:: Your objective ::
Give back exactly the stretch of data below from the line holding "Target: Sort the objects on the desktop" through the line holding "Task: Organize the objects", both ends included, and leave the remaining lines out.

:: Material supplied ::

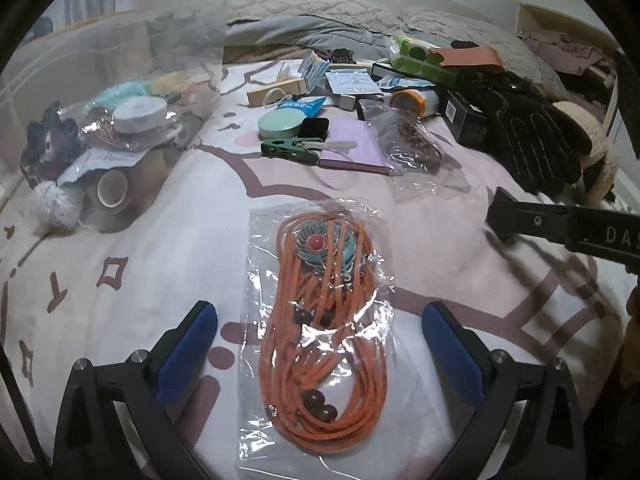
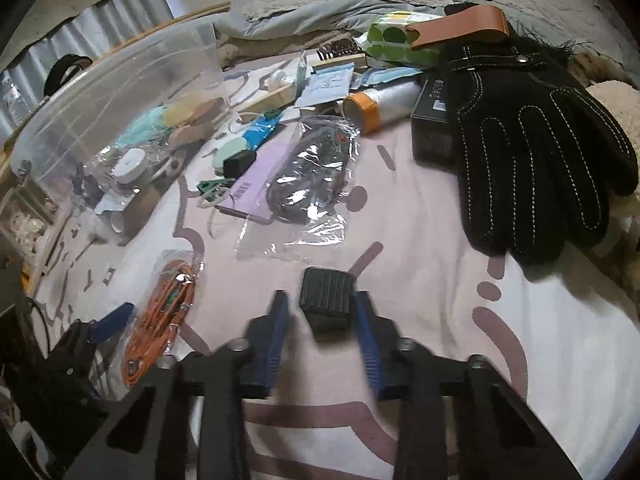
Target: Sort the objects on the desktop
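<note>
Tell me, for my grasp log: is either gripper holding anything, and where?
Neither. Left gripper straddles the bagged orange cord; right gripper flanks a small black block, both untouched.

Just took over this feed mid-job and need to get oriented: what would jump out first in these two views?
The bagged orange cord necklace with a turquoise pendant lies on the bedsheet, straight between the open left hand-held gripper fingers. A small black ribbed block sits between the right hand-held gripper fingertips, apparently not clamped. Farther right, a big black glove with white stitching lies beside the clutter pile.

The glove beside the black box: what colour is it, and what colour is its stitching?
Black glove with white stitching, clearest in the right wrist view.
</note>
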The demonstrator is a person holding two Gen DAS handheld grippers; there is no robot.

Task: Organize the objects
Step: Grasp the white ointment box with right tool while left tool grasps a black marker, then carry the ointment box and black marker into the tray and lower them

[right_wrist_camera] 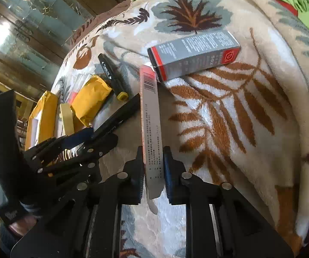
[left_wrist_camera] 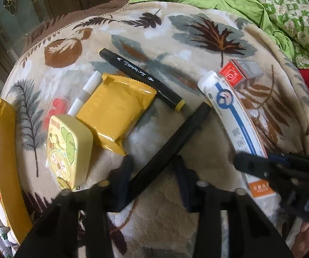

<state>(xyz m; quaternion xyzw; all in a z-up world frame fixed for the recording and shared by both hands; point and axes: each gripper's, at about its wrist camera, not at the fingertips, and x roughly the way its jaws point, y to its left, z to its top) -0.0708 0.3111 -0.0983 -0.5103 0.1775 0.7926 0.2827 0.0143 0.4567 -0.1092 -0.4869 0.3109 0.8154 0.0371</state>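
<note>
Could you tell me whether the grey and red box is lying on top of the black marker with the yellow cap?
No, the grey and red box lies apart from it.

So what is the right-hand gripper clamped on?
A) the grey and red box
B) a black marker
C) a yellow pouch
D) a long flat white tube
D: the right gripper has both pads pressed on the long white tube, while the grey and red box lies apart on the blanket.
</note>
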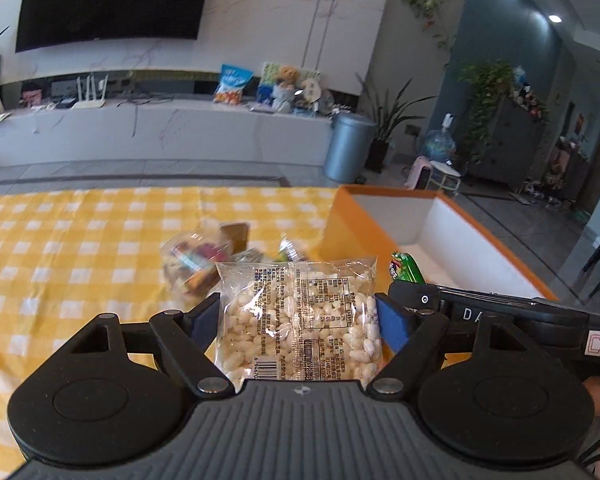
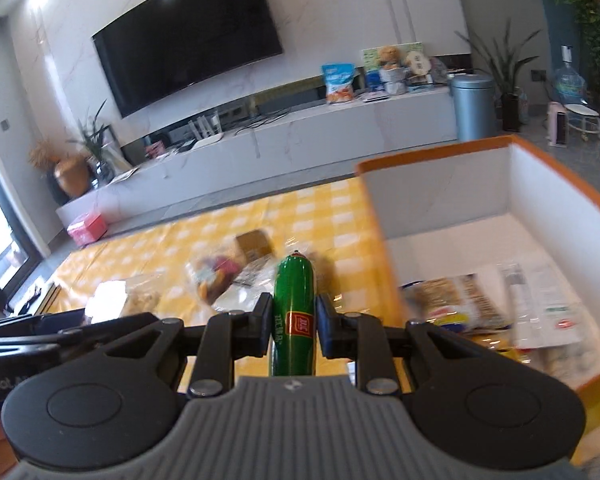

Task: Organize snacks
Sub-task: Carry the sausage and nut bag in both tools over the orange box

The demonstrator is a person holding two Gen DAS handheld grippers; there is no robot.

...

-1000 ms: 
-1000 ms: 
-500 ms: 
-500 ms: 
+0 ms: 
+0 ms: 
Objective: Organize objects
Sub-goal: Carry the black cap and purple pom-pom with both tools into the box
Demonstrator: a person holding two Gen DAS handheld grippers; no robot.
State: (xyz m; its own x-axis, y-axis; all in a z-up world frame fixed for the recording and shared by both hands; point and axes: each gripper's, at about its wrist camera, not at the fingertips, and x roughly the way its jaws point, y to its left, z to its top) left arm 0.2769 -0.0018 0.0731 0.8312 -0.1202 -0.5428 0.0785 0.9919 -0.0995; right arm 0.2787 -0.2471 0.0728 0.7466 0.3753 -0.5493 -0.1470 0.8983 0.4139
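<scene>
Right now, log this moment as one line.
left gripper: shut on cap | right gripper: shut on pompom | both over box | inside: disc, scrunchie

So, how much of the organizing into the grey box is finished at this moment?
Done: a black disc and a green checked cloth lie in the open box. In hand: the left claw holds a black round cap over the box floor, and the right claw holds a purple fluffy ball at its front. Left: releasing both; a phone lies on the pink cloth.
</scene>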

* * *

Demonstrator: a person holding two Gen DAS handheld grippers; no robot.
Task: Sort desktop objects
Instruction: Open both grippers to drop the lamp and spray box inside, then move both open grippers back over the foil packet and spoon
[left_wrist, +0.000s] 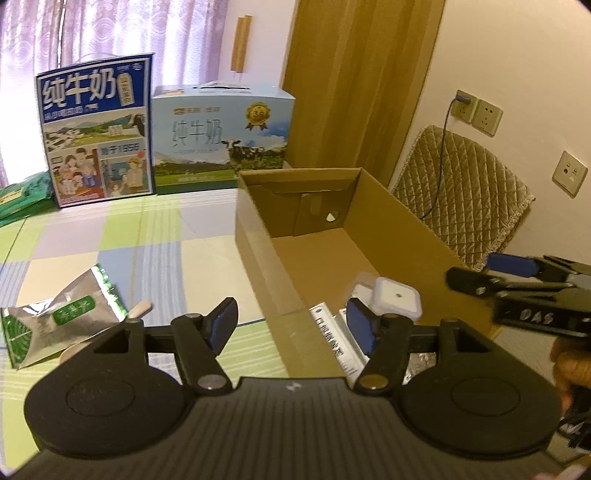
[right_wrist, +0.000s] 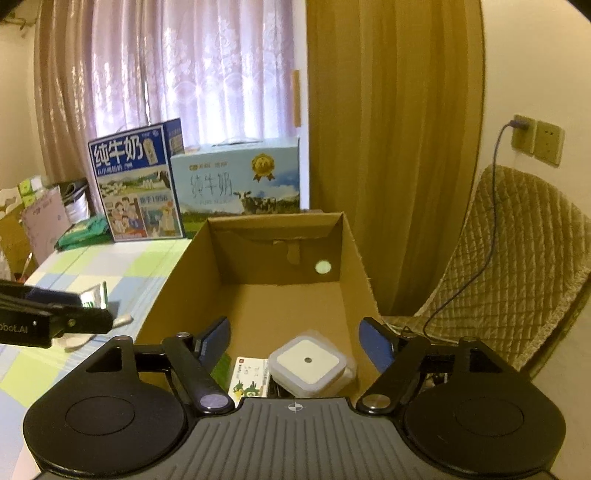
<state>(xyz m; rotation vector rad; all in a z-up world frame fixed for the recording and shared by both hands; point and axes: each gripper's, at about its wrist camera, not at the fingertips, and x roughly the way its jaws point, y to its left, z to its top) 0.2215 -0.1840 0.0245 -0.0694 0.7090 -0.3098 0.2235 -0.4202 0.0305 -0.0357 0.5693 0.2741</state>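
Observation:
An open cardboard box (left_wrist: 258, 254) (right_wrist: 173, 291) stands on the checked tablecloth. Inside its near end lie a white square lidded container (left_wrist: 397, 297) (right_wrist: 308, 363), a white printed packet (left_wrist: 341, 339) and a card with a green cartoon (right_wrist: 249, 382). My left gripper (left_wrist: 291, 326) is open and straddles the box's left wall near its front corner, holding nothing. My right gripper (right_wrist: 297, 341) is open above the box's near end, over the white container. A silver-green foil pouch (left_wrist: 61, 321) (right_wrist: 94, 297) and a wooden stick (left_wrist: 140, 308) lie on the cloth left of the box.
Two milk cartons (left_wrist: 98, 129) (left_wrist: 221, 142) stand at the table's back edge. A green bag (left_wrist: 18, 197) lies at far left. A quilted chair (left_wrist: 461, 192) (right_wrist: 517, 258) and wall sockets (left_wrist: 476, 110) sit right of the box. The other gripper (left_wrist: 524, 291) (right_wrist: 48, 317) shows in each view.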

:: Response ::
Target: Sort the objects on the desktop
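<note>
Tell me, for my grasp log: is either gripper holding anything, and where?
Neither. Left gripper straddles the bagged orange cord; right gripper flanks a small black block, both untouched.

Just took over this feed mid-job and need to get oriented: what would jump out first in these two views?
The bagged orange cord necklace with a turquoise pendant lies on the bedsheet, straight between the open left hand-held gripper fingers. A small black ribbed block sits between the right hand-held gripper fingertips, apparently not clamped. Farther right, a big black glove with white stitching lies beside the clutter pile.

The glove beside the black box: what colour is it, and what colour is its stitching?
Black glove with white stitching, clearest in the right wrist view.
</note>
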The demonstrator is a person holding two Gen DAS handheld grippers; there is no robot.

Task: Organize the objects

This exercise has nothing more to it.